La popularité du président Milei est en baisse, et déjà beaucoup de celles et ceux qui ont voté pour lui regrettent ce choix. Mais cela ne s’exprime pas encore par un degré élevé de protestation et de mobilisation populaire. Toutefois, l’on s’attend à ce que la lutte s’aiguise. Ce sera l’occasion de faire émerger de nouveaux degrés d’organisation, plus inclusifs, avec une composition idéologique large et plurielle qui pourrait conformer un Front Populaire robuste, capable d’affronter l’ultra-libéralisme et le néo-fascisme qui est en face de nous. Tout à fait, une explosion sociale – une rébellion populaire – pourrait se produire comme ce fut le cas en 2001, mettant fin aux gouvernements néolibéraux de l’époque et provoquant l’avènement des présidences de Néstor Kirchner puis de Cristina Fernández de Kirchner, c’est-à-dire des gouvernements relativement progressistes.
Cette possibilité est présente dans les esprits ; le cas échéant, nous devrons nous efforcer de faire en sorte que ce sursaut permette de suivre une direction engagée vers le progressisme. L’instabilité suscite également une certaine inquiétude au sein de certains secteurs du pouvoir, tout comme chez le FMI ou l’ambassade nord-américaine. Ils se demandent combien de temps le gouvernement de Javier Milei pourra maintenir un degré de consensus qui lui permettra de continuer à gouverner. Il ne serait pas surprenant que des secteurs du centre-droit à la droite pensent déjà à chercher un remplaçant capable de « rasséréner » la situation sociale, mais dans le seul but de poursuivre le plan choc lancé par Milei.

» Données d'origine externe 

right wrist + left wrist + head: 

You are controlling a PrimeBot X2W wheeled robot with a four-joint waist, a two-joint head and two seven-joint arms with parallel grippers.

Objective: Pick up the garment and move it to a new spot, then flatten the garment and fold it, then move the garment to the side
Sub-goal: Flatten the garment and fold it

Les mesures du gouvernement représentent un ajustement féroce subi par le peuple ; l’impact sur les travailleurs est brutal et se reflète dans l’augmentation de la pauvreté, de la misère et de la faim. Les conséquences de ces politiques peuvent en effet être assimilées à celles d’une guerre, et c’est bien de cela qu’il s’agit : Marx dirait que c’est la guerre des tenants du capital contre les travailleurs, dans le but de maintenir ses taux de profit.
C’est une guerre que nous ne pourrons gagner qu’en récupérant et en remodelant l’organisation du camp populaire contre un gouvernement qui représente aussi les intérêts étrangers, le capital financier mondial et les grandes multinationales. D’une certaine manière, ce gouvernement s’inscrit dans la continuité de la dictature de Videla, du ménémisme et du macrisme (référence au gouvernement du président Mauricio Macri, 2015-2019, NDLR). Le peuple le vaincra comme il l’a fait pour tous les autres.